ОТЕЦ ТЕЙЛОР (И ОРАТОРСКОЕ ИСКУССТВО)
Я никогда не слышал никого, кроме одного по сути совершенного оратора — того, кто удовлетворял те глубины эмоциональной природы, которые в большинстве случаев проходят через жизнь совершенно нетронутыми, невосполненными, — кто удерживал каждого слушателя чарами, перед которыми ни один конвенционалист, высокий или низкий, ни какая-либо гордость или самообладание, ни сопротивление интеллекта не могли устоять в течение десяти минут.
И, кстати, разве не странно, что в отношении этого первоклассного гения в редчайшем и глубочайшем из искусств человечества необходимо (настолько его имя почти забыто и стерто стремительным вихрем последних двадцати пяти лет) сначала сообщить нынешним читателям, что он был ортодоксальным священником, не имевшим особой известности, который в течение долгой жизни проповедовал главным образом янки-морякам в старой второразрядной церкви у пристаней в Бостоне, — в ранние годы практически был морским человеком — и умер 6 апреля 1871 года, «как раз когда повернул прилив, уходя с отливом, как и подобает старому морскому волку»? Его имя сейчас сравнительно неизвестно за пределами Бостона, и даже там (хотя Диккенс, мистер Джеймсон, доктор Бартол и епископ Хейвен чтили его память) оно в основном лишь воспоминание.
Во время моих визитов в «Хаб» в 1859 и 1860 годах я несколько раз видел и слышал отца Тейлора. Весной или осенью, в тихие воскресные утра, мне нравилось приходить пораньше в причудливую церковь, похожую на корабельную каюту, где служил старик, — входить и неспешно осматривать здание, низкий потолок, все крепко срубленное (по-видимому, отполированное и натертое), темные насыщенные цвета, галерею, все в полусвете — и вдыхать аромат старого дерева, — наблюдать за прихожанами, моряками, помощниками, «матросами», офицерами, поодиночке или группами, когда они входили, — за их физиономиями, фигурами, одеждой, походкой, когда они шли по проходам, — за их позами, когда они рассаживались на грубых, просторных, бездверных, не обитых тканью скамьях, — и за очевидным воздействием на них места, случая и атмосферы.
Кафедра, возвышающаяся на десять или двенадцать футов у задней стены, была дополнена значительной настенной живописью маслом, проступающей своими смелыми линиями и сильными оттенками сквозь приглушенный свет здания, — изображением штормового моря, высоко вздымающихся волн, а среди них старинного корабля, накренившегося, пробивающегося сквозь шторм и находящегося в большой опасности, — яркое и эффектное произведение живописи, предназначенное не для критики художников (хотя я думаю, что оно имело достоинства даже с этой точки зрения), а для воздействия на прихожан и того, что оно могло им передать.

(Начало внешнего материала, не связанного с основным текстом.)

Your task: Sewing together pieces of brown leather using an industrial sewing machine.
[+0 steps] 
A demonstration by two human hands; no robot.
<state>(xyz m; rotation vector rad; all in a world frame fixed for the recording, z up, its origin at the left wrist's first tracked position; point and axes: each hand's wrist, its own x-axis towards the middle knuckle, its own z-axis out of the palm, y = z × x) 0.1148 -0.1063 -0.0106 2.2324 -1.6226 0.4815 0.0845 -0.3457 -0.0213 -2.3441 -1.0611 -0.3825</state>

Отец Тейлор был человеком среднего роста, даже почти маленьким (напоминал мне старого Бута, великого актера и моего любимца тех и предшествующих дней), в преклонных годах, но бодрый, с мягкими голубыми или серыми глазами, приятной внешностью и голосом. Как только он открывал рот, я переставал обращать внимание на церковь, аудиторию, картины или игру света и тени; гораздо более мощное очарование полностью овладевало мной. В ходе проповеди (не было никаких признаков рукописи или чтения по записям) некоторые части бывали в высшей степени величественными и живописными. Разговорная в строгом смысле, она часто склонялась к библейским и восточным формам. Особенно все аллюзии на корабли, океан и жизнь моряков были непревзойденной силы и жизненности.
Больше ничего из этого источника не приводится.